Agobiado por la crisis, el presidente Zapatero ha decidido hacerles literalmente la Pascua a sus nuevos y viejos ministros, dejándolos a todos ellos sin las sagradas vacaciones de Semana Santa. Alguno intentó escaquearse sin éxito a la playa, invocando derechos de antigüedad; pero en general ahí han estado, a pie de obra, haciéndose fotos para arreglar en esta semana de Pasión los graves problemas del país. Diga lo que diga la Iglesia, da gusto disfrutar de un Gobierno de penitentes que respeta la Cuaresma como es debido.

Se diría que ha vuelto el espíritu de la “lucecita del Pardo”, con el que los propagandistas del general Franco solían ensalzar la desaforada capacidad de trabajo del Caudillo y sus constantes desvelos laborales por España. El símbolo de esa extraordinaria afición a la faena era una lámpara que, al parecer, siempre estaba encendida día y noche en el despacho del dictador: ya fuese Nochebuena, Año Nuevo, Pascua o cualquier otra fiesta de guardar. Allí estaba siempre el Centinela de Occidente al pie del cañón.

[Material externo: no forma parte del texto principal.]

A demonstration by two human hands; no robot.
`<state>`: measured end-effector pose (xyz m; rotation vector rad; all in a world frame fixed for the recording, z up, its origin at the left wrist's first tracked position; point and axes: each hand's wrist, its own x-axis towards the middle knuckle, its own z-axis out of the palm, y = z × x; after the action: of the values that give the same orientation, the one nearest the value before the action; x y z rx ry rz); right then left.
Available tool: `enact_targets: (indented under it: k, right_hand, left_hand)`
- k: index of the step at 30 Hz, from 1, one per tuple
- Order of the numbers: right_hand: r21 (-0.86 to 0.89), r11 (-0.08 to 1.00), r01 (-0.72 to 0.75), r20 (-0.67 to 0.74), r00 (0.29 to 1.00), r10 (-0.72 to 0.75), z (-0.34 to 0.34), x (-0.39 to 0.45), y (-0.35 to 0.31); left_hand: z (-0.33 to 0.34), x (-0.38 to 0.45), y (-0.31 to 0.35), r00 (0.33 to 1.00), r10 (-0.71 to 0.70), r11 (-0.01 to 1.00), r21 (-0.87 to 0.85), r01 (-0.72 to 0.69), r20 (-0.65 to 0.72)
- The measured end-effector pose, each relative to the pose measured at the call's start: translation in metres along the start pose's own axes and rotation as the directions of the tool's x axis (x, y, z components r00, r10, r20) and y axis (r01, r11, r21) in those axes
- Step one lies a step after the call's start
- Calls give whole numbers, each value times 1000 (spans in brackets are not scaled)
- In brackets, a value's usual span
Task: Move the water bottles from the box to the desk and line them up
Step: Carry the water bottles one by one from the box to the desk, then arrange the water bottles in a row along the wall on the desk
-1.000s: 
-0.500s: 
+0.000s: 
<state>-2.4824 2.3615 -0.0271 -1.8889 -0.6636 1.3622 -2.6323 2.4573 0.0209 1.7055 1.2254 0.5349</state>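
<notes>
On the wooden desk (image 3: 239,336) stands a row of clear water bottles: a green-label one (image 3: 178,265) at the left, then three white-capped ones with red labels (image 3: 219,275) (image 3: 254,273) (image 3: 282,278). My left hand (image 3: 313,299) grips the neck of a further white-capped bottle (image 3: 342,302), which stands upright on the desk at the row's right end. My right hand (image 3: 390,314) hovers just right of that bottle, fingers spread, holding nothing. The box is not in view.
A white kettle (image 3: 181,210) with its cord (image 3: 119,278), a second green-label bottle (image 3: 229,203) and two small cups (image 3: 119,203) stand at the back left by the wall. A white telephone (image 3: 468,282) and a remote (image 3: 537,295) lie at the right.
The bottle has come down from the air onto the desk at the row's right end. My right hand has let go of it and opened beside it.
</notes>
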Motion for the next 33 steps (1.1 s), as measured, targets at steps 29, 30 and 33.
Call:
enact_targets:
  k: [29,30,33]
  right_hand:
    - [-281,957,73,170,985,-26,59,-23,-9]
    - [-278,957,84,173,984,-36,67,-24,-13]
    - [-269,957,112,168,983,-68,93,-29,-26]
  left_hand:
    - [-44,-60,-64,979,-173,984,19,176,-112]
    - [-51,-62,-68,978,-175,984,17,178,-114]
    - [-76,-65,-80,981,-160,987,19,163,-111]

Luego supimos por las memorias de un primo indiscreto de Franco que en realidad el general se pasaba más de la mitad del año dedicado a la caza, la pesca y otros entretenimientos propios de gente ociosa. Estaba al pie del cañón, ciertamente; pero del cañón de la escopeta que utilizaba para diezmar la fauna ibérica del mismo modo que algunos años antes había hecho con la población adversa a su régimen.

La leyenda de la lucecita del Pardo resucita ahora con la insólita imagen de las altas jerarquías del Estado entregadas a la dura tarea de luchar contra la crisis en pleno Viernes Santo, mientras la ciudadanía en general se solazaba en playas y casas rurales, ajena a la gravedad de la situación.

Por una vez y sin que sirva de precedente, habrá que hablar bien del Gobierno. Merece todo encomio, desde luego, su solidaridad con los cientos de miles de españoles que por militar en la cofradía del paro o estar en vísperas de hacerlo no han podido disfrutar este año de sus vacaciones de Semana Santa.

Otra cosa es la utilidad práctica que pueda tener tal decisión, claro está. No por mucho trabajar mejora necesariamente la calidad de la gobernación, aun sin contar con las dificultades que implica hacer algo cuando casi todo el país está de vacaciones y no hay modo de encontrar un papel o conseguir que alguien se ponga al teléfono.

La experiencia sugiere más bien lo contrario. Recuérdese, por ejemplo, que la última gran bajada de precios se produjo allá por el verano del año 2002, nada más irse el Gobierno de vacaciones. Muchos atribuyeron aquella singular coincidencia al azar, pero tampoco faltó quien estableciese una relación de causa a efecto entre la holganza de los ministros y la mejora general de la economía que entonces vivió el país.

Abona esta última hipótesis el aún más curioso ejemplo del Gobierno portugués que en los primeros y turbulentos años de la Revolución de los Claveles presidía el almirante Pinheiro de Azevedo en la vecina República.

El país de al lado andaba entonces lo bastante revuelto como para que allí mandase todo el mundo: desde los columnistas de prensa a los cabos furrieles, con la notable excepción del gobierno propiamente dicho. Harto de que nadie le hiciese caso, Pinheiro de Azevedo se declaró en huelga de gobernación junto a sus ministros durante todo un mes. Las consecuencias fueron espectaculares. Con el gobierno de brazos caídos, bajó el paro, se recuperó la balanza de pagos, descendió el número de huelgas y no falta quien jure que incluso mejoró el clima.

Habrá que esperar a los datos de empleo y producción de fin de mes para saber si la renuncia del nuevo/viejo Gobierno español a sus vacaciones tuvo el deseado efecto de estimulación de la economía o si, por el contrario, hubiera sido mejor aplicar la táctica de Pinheiro de Azevedo. Hagan sus apuestas.